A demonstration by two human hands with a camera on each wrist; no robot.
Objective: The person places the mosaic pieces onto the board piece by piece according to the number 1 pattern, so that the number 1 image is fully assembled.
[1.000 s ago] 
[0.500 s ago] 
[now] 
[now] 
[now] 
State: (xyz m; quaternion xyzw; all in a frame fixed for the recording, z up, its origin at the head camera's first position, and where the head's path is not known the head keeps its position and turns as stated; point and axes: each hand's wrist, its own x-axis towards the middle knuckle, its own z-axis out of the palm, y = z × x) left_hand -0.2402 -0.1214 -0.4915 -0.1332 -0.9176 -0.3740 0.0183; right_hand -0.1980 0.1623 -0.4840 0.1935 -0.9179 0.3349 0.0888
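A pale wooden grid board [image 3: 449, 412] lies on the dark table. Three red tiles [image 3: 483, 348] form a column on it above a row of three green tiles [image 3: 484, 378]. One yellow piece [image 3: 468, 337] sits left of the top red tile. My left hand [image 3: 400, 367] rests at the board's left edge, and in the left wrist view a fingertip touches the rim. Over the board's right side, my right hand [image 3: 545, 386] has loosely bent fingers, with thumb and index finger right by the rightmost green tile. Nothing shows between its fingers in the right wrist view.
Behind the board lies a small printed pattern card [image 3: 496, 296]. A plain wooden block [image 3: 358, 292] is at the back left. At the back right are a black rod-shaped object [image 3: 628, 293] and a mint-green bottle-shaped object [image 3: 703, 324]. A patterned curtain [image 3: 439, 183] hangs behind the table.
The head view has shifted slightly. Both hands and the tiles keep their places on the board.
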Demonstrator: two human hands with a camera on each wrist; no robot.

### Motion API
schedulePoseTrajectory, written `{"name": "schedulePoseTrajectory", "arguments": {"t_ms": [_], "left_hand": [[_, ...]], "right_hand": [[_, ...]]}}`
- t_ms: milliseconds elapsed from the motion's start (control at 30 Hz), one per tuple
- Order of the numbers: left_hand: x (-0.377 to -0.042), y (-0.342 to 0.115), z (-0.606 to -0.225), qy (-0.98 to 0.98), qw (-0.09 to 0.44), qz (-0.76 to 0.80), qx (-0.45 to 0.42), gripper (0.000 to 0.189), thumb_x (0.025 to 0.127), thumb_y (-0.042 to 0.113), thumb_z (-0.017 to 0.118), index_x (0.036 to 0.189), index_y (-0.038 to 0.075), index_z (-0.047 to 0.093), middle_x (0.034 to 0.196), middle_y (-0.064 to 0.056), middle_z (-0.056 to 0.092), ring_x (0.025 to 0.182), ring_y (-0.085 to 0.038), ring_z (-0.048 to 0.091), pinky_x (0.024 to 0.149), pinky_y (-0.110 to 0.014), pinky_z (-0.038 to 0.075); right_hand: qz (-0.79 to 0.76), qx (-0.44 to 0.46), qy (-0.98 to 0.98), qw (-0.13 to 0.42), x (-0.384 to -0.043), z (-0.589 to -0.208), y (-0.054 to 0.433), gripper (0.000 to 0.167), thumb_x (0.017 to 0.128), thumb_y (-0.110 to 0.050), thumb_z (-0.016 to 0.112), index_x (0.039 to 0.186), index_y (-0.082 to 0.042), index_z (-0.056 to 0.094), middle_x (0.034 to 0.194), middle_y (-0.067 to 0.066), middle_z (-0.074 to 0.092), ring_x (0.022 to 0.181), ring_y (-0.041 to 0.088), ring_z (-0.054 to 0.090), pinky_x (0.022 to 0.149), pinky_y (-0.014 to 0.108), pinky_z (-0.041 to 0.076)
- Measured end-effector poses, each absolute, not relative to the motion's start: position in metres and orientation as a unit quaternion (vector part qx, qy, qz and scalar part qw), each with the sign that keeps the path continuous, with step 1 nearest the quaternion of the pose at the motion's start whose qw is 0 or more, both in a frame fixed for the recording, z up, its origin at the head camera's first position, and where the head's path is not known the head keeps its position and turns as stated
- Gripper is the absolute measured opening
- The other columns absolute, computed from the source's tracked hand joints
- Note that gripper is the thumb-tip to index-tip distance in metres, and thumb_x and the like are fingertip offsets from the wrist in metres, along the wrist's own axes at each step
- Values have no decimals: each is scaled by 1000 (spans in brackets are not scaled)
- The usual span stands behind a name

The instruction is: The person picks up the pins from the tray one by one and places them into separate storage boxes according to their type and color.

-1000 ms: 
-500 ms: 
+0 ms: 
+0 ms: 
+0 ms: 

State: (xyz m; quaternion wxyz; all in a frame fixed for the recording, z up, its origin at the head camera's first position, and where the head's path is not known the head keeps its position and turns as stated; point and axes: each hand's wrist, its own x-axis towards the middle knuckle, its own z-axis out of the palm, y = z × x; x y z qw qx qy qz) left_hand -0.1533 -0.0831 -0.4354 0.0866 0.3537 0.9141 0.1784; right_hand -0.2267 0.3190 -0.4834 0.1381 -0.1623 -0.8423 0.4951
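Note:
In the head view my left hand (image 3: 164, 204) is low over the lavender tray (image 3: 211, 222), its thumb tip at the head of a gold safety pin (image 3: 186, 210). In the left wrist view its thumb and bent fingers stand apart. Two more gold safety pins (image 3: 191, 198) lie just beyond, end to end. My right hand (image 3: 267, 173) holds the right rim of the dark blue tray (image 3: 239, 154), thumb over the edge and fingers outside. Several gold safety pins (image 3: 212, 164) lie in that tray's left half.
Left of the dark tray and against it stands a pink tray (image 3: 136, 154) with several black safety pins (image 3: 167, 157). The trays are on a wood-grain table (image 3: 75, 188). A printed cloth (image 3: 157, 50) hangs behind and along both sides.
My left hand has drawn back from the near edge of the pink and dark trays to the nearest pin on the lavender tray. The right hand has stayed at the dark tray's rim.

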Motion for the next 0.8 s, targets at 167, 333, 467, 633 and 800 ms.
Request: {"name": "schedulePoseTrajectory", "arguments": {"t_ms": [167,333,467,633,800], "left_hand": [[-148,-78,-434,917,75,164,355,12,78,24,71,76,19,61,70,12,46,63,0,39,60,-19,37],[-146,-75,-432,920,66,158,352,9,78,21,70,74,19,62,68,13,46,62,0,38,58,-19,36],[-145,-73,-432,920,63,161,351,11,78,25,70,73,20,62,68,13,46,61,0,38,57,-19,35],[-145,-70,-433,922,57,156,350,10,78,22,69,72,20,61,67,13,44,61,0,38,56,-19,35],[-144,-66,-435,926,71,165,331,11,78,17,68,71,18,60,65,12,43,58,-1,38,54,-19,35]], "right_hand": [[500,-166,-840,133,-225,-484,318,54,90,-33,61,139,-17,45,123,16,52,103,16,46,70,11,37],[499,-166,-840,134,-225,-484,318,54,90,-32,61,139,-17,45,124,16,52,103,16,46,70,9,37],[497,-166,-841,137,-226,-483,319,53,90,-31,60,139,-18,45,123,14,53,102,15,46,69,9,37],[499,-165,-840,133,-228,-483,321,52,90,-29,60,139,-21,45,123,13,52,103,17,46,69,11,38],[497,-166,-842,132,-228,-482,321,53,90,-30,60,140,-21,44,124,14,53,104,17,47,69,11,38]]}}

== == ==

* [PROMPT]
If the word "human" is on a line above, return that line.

* [EXERCISE RESULT]
A demonstration by two human hands with a camera on each wrist; no robot.
Demonstrator: two human hands with a camera on each wrist; no robot.

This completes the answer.